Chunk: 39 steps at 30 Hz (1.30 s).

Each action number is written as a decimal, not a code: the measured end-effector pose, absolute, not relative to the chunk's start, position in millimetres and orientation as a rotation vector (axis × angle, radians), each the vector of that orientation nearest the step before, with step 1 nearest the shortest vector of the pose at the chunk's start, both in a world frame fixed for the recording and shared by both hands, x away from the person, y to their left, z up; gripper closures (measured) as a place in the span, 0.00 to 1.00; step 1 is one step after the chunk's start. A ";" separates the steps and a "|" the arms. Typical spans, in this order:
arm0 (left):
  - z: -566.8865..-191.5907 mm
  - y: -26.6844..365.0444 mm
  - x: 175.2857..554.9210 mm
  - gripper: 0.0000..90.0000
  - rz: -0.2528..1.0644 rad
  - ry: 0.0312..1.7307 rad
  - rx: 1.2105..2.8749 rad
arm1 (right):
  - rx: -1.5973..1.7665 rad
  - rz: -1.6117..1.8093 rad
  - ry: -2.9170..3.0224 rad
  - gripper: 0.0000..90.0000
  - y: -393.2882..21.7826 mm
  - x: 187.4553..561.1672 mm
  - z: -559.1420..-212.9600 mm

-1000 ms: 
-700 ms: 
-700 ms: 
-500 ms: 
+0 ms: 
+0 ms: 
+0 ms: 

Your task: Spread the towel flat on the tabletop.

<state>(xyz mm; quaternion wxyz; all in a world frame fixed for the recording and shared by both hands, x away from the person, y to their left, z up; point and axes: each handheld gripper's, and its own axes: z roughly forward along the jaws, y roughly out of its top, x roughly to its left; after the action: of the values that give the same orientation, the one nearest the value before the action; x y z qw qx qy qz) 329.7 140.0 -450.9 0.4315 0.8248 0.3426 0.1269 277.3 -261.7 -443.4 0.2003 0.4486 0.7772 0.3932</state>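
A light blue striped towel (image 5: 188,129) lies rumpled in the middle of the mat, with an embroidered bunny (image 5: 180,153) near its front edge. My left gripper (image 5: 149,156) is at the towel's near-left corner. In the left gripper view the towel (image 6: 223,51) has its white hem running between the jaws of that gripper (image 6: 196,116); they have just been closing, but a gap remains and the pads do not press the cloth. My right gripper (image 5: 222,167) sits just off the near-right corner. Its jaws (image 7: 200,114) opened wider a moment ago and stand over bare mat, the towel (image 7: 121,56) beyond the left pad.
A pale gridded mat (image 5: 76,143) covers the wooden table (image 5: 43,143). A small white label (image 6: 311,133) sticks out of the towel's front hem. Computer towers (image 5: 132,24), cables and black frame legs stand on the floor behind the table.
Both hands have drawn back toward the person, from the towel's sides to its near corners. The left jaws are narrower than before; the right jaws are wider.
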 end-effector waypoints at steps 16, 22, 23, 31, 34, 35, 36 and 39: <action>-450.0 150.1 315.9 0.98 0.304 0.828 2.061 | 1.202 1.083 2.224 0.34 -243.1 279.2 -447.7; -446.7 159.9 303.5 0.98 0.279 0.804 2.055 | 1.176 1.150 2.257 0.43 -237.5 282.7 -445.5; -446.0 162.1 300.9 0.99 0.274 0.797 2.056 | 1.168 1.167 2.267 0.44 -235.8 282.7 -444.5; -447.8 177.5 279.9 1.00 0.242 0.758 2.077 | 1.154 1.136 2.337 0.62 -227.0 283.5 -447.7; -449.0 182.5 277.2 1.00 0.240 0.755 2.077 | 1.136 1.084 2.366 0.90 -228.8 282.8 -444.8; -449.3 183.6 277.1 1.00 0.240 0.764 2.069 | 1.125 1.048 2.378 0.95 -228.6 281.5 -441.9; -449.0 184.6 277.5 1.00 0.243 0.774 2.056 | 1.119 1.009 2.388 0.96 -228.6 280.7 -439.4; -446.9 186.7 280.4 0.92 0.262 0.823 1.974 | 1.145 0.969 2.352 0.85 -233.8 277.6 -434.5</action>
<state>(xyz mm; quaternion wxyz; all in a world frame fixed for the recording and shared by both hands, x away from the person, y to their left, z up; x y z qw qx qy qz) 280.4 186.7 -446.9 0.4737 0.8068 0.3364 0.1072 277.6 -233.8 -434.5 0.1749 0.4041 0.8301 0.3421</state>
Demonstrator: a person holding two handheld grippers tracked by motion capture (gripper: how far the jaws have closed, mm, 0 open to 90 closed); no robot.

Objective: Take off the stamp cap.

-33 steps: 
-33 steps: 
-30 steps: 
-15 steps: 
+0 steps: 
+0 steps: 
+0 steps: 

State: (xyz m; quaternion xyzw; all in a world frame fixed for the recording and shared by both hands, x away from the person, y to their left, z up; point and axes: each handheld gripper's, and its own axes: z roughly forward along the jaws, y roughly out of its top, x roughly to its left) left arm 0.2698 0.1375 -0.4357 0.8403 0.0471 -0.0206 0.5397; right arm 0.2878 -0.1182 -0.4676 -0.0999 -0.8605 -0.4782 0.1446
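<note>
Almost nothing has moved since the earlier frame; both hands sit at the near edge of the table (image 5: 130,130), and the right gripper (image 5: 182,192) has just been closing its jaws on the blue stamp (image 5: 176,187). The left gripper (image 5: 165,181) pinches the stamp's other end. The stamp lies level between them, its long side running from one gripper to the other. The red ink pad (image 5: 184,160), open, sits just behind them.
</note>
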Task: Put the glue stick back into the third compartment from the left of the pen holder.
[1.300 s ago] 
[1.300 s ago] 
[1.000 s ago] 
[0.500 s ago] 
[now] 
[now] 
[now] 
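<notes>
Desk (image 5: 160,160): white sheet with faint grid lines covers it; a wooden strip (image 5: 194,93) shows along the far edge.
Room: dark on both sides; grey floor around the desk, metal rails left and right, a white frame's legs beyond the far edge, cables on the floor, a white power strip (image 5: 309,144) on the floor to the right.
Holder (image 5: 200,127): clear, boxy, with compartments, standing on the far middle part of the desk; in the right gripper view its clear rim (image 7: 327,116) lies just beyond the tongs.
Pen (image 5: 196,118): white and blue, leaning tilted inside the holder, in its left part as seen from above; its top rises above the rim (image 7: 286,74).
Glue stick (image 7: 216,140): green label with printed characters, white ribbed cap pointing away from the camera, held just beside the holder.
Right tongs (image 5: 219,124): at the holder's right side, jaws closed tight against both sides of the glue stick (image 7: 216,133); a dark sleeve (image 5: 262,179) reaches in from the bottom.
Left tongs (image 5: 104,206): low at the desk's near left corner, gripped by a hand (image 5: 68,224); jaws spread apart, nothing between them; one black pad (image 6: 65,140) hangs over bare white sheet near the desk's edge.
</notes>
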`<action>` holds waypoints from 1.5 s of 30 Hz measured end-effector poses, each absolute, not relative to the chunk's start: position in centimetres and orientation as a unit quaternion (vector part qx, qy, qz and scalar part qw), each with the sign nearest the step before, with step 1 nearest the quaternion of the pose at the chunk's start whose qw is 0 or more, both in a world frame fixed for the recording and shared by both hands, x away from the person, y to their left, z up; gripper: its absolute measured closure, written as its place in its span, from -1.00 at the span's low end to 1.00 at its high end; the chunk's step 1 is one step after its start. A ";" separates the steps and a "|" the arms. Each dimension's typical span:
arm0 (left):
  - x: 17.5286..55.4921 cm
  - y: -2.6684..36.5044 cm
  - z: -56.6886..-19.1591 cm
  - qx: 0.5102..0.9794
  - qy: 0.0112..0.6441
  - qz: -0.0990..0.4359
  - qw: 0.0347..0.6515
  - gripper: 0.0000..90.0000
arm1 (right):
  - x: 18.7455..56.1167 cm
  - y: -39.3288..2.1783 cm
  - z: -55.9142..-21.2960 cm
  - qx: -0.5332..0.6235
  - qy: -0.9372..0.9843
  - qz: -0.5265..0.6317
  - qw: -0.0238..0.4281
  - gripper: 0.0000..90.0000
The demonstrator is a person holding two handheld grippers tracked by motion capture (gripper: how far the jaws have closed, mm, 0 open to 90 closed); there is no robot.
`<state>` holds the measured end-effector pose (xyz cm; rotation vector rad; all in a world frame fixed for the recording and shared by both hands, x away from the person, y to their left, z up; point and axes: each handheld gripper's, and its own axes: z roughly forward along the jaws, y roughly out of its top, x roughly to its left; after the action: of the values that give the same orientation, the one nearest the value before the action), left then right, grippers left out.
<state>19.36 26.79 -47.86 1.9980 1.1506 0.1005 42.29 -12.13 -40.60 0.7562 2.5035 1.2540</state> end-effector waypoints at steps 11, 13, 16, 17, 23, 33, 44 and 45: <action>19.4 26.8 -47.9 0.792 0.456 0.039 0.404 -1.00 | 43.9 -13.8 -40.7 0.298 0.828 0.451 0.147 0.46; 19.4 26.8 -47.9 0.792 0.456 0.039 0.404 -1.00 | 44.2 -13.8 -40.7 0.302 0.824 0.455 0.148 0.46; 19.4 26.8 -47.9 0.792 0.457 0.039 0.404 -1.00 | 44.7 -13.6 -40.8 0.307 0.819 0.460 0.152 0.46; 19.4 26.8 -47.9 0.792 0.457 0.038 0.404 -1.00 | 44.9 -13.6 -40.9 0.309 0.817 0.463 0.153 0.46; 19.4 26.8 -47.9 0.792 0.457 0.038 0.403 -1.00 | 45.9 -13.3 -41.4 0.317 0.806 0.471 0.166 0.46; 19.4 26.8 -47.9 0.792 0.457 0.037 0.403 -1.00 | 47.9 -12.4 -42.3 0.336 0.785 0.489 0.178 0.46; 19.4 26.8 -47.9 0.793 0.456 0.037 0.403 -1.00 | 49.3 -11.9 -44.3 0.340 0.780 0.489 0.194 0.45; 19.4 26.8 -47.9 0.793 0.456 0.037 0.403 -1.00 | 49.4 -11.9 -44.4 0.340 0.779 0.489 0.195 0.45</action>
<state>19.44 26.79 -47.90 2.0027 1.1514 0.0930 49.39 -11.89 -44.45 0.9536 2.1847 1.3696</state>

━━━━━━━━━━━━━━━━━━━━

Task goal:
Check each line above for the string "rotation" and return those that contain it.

Output below:
Each action number is written as a decimal, not a code: the measured end-effector pose, absolute, not relative to the chunk's start, position in millimetres and orientation as a rotation vector (axis × angle, radians), each the vector of that orientation nearest the step before, with step 1 nearest the shortest vector of the pose at the chunk's start, both in a world frame fixed for the recording and shared by both hands, x away from the person, y to their left, z up; gripper closures (measured) as a place in the span, 0.00 to 1.00; step 1 is one step after the chunk's start. A ";" separates the steps and a "|" the arms. Typical spans, in this order:
`<state>` holds the measured end-effector pose (xyz cm; rotation vector rad; all in a world frame fixed for the recording and shared by both hands, x away from the person, y to their left, z up; point and axes: each handheld gripper's, and its own axes: z roughly forward along the jaws, y roughly out of its top, x roughly to its left; after the action: of the values that give the same orientation, the one nearest the value before the action), left then right, grippers left out.

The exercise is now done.